Two recent appellate cases show that the availability of discovery under 28 U.S.C. § 1782 in private international arbitrations is as unsettled as it has been at any time since the Intel decision. I’m not going to review the first case, GEA Group AG v. Flex-N-Gate Corp. (7th Cir. 2014), in any detail. Judge Posner, in a dictum, notes that it’s not clear whether § 1782 applies to arbitral tribunals:

And GEA must have known that Flex-N-Gate could have asked the distict judge to provide evidence to a “foreign or international tribunal,” as district judges are authorized to do by 28 U.S.C. § 1782; see, e.g., Heraeus Kulzer, GmbH v. Biomet, Inc., 633 F.3d 591, 593 (7th Cir. 2011). The German panel conducting the arbitration between GEA and Flex-N-Gate might be considered such a tribunal. See Consorcio Ecuatoriano de Telecommunicaciones S.A. v. JAS Forwarding (USA), Inc., 685 F.3d 987, 997-98 (11th Cir. 2012). (Or might not—the applicability of section 1782 to evidence sought for use in a foreign arbitration proceeding is uncertain. See S.I. Strong, “Discovery Under 28 U.S.C. § 1782: Distinguishing International Commercial Arbitration and International Investment Arbitration,” 1 Stan. J. Complex Litig. 295 (2013)).

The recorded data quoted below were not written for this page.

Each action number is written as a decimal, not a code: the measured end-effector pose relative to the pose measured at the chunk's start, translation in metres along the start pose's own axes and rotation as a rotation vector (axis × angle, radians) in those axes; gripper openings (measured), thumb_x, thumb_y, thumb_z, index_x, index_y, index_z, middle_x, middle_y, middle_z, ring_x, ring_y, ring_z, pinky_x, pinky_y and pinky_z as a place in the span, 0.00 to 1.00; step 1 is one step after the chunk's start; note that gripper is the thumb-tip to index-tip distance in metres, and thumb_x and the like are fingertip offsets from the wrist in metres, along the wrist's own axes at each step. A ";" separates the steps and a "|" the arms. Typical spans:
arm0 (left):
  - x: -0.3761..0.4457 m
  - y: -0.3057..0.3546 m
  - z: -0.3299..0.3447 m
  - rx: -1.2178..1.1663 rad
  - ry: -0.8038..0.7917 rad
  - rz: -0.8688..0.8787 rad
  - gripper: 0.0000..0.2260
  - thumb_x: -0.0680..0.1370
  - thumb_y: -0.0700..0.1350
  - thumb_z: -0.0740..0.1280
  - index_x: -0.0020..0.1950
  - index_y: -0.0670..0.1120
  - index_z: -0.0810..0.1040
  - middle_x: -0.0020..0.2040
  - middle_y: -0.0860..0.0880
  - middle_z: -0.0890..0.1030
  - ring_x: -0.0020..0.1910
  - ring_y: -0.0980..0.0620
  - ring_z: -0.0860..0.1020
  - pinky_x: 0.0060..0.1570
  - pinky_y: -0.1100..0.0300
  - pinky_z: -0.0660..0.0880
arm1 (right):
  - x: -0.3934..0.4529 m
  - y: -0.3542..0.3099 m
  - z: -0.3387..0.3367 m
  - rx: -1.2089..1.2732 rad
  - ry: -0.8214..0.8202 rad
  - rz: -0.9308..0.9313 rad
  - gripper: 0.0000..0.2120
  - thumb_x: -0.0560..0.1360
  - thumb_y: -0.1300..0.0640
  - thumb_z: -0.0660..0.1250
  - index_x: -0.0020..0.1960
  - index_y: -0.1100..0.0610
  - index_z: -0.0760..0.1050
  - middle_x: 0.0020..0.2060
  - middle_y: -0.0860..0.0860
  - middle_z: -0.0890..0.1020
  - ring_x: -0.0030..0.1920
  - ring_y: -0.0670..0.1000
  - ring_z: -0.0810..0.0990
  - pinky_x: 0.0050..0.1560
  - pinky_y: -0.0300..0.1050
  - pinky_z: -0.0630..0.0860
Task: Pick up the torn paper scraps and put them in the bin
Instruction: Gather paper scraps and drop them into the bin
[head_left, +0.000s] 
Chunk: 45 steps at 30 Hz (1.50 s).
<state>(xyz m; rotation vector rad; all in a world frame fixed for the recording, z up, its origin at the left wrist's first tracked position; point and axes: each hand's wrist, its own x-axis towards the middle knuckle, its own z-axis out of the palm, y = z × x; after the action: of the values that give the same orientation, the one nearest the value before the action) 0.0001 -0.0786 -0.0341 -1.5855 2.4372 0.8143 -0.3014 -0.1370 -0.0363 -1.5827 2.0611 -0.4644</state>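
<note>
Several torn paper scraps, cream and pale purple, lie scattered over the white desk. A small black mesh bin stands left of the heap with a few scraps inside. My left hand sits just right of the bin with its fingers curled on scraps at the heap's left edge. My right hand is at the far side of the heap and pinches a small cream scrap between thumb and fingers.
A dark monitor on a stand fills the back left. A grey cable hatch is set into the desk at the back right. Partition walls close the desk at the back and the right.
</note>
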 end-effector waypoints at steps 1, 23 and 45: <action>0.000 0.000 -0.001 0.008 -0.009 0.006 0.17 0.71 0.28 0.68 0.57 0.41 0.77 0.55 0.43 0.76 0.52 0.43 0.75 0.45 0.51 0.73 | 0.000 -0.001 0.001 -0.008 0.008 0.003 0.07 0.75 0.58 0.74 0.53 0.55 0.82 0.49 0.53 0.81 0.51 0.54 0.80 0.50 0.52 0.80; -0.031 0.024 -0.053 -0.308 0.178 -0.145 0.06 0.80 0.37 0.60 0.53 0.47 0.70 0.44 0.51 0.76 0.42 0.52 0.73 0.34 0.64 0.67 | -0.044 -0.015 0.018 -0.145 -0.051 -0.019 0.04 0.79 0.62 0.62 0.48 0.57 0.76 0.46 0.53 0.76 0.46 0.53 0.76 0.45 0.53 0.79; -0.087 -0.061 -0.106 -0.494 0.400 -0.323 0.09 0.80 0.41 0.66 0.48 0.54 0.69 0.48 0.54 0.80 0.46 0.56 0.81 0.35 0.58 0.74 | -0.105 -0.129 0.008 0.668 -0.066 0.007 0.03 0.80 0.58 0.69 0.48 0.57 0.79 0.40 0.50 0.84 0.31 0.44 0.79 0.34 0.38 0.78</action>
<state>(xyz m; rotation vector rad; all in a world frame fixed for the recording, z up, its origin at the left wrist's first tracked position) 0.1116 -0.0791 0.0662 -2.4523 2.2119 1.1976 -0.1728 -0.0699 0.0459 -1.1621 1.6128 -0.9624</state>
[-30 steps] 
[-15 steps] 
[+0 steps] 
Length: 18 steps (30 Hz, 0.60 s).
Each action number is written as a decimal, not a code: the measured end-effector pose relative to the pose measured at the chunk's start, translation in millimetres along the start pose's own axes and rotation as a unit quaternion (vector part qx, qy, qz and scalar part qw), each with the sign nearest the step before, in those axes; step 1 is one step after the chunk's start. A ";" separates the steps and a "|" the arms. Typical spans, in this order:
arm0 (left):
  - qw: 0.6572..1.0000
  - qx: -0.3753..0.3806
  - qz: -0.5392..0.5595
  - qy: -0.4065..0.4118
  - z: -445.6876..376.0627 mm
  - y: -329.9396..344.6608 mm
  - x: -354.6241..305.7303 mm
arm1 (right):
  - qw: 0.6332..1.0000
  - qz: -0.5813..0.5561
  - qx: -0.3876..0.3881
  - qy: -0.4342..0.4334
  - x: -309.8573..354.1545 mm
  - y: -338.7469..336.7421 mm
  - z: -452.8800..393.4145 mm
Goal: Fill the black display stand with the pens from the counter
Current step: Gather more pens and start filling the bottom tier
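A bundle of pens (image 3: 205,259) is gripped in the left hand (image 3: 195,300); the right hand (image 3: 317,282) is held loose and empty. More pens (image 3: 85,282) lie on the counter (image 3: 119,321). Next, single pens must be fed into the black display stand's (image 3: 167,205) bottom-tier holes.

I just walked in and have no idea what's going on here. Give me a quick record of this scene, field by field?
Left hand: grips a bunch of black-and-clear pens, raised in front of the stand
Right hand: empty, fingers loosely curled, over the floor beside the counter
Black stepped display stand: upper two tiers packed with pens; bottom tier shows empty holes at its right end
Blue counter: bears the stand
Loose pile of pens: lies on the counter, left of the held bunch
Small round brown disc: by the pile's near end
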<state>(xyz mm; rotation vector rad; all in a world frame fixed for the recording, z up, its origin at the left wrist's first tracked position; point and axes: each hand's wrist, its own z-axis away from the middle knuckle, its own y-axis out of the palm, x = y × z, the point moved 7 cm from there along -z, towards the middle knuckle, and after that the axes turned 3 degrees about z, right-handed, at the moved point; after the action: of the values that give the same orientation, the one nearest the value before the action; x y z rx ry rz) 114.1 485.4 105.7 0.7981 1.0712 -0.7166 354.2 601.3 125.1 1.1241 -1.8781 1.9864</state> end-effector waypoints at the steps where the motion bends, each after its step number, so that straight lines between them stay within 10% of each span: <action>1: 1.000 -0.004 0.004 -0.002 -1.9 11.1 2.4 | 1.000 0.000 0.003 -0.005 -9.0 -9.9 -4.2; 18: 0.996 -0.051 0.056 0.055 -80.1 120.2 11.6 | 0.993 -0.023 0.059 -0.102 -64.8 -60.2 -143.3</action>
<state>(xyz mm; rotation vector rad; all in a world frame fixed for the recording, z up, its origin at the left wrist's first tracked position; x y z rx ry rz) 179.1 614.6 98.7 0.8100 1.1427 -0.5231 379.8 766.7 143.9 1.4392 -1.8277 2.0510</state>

The second case, In re Application of Consorcio Ecuatoriano de Telecomunicaciones S.A. (11th Cir. 2014), is more interesting. In a prior decision—the same decision Judge Posner cited—the Eleventh Circuit, had clearly held that a private arbitral tribunal was a “tribunal” for purposes of § 1782. But in the new decision, the court, on its own motion, withdrew its prior decision and substituted a new decision that reached the same result, but without the necessity of reaching any conclusion about arbitral tribunals a “tribunals” for purposes of the statute. Instead, the court based its decision affirming the decision to grant the § 1782 application on the fact that the applicant was contemplating judicial proceedings in Ecuador.

The upshot? One of the leading cases standing for the proposition that an arbitral tribunal is a “tribunal” under § 1782 is no longer good law. And Judge Posner thinks there’s something to Professor Strong’s doubts on the question.